Fona shares several anatomical features with animals known for digging or burrowing, such as large bicep muscles, strong muscle attachment points on the hips and legs, fused bones along the pelvis — likely to help with stability while digging — and hindlimbs that are proportionally larger than the forelimbs. But that isn’t the only evidence that this animal spent time underground.

“The bias in the fossil record is toward bigger animals, primarily because in floodplain environments like the Mussentuchit, small bones on the surface will often scatter, rot away, or become scavenged before burial and fossilization,” says Haviv Avrahami, Ph.D. student at NC State and digital technician for the new Dueling Dinosaurs program at the North Carolina Museum of Natural Sciences. Avrahami is first author of the paper describing the work.

“But Fona is often found complete, with many of its bones preserved in the original death pose, chest down with splayed forelimbs, and in exceptionally good condition,” Avrahami says. “If it had already been underground in a burrow before death, it would have made this type of preservation more likely.”

Lindsay Zanno, associate research professor at NC State, head of paleontology at the North Carolina Museum of Natural Sciences and corresponding author of the work, agrees.

Fona skeletons are way more common in this area than we would predict for a small animal with fragile bones,” Zanno says. “The best explanation for why we find so many of them, and recover them in small bundles of multiple individuals, is that they were living at least part of the time underground. Essentially, Fona did the hard work for us, by burying itself all over this area.”

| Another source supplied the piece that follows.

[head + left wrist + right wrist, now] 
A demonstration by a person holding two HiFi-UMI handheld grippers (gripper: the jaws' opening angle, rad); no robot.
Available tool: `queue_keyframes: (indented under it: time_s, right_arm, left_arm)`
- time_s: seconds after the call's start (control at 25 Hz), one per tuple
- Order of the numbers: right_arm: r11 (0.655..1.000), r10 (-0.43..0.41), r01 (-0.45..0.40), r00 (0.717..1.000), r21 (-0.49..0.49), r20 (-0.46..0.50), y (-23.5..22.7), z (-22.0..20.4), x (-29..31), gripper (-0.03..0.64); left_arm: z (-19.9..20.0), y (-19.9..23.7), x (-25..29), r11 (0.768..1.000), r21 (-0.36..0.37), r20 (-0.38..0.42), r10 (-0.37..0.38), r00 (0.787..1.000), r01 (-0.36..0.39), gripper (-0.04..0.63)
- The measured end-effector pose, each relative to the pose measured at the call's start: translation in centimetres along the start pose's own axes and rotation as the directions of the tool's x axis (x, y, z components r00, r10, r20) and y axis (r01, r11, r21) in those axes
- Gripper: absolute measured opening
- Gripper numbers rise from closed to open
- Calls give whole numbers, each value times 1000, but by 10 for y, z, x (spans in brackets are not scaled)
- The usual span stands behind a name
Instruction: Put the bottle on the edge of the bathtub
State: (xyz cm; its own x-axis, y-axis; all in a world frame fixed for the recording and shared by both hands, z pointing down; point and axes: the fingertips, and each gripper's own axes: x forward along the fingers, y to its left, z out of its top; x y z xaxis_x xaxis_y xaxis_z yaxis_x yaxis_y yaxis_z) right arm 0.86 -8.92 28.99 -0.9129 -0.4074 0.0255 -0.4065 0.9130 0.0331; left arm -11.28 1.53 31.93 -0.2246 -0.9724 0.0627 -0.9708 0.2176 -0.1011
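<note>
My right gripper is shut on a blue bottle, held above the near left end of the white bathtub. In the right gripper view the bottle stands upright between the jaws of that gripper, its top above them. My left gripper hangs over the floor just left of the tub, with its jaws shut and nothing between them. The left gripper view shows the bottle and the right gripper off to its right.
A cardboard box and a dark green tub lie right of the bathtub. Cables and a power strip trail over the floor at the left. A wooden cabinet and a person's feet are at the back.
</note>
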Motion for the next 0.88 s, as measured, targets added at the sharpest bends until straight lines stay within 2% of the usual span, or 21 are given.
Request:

Although the researchers have yet to identify the subterranean burrows of Fona, the tunnels and chamber of its closest relative, Oryctodromeus, have been found in Idaho and Montana. These finds support the idea that Fona also used burrows.

The genus name Fona comes from the ancestral creation story of the Chamorro people, who are the indigenous populations of Guam and the Pacific Mariana Islands. Fo’na and Pontan were brother and sister explorers who discovered the island and became the land and sky. The species name honors Lisa Herzog, the paleontology operations manager at the North Carolina Museum of Natural Sciences, for her invaluable contributions and dedication to the field of paleontology.

“I wanted to honor the indigenous mythology of Guam, which is where my Chamorro ancestors are from,” Avrahami says. “In the myth, Fo’na became part of the land when she died, and from her body sprung forth new life, which to me, ties into fossilization, beauty, and creation. Fona was most likely covered in a downy coat of colorful feathers. The species name is for Lisa Herzog, who has been integral to all this work and discovered one of the most exceptional Fona specimens of several individuals preserved together in what was likely a burrow.”

Fona is also a distant relative of another famous North Carolina fossil: Willo, a Thescelosaurus neglectus specimen currently housed at the museum and also thought to have adaptations for a semifossorial — or partially underground — lifestyle, research that was published late in 2023 by Zanno and former NC State postdoctoral researcher David Button.

“T. neglectus was at the tail end of this lineage — Fona is its ancestor from about 35 million years prior,” Avrahami says.

The researchers believe Fona is key to expanding our understanding of Cretaceous ecosystems.

Fona gives us insight into the third dimension an animal can occupy by moving underground,” says Avrahami. “It adds to the richness of the fossil record and expands the known diversity of small-bodied herbivores, which remain poorly understood despite being incredibly integral components of Cretaceous ecosystems.”

“People tend to have a myopic view of dinosaurs that hasn’t kept up with the science,” Zanno says. “We now know that dinosaur diversity ran the gamut from tiny arboreal gliders and nocturnal hunters, to sloth-like grazers, and yes, even subterranean shelterers.”

The work appears in The Anatomical Record. Peter Makovicky of the University of Minnesota and Ryan Tucker of Stellenbosch University also contributed to the work.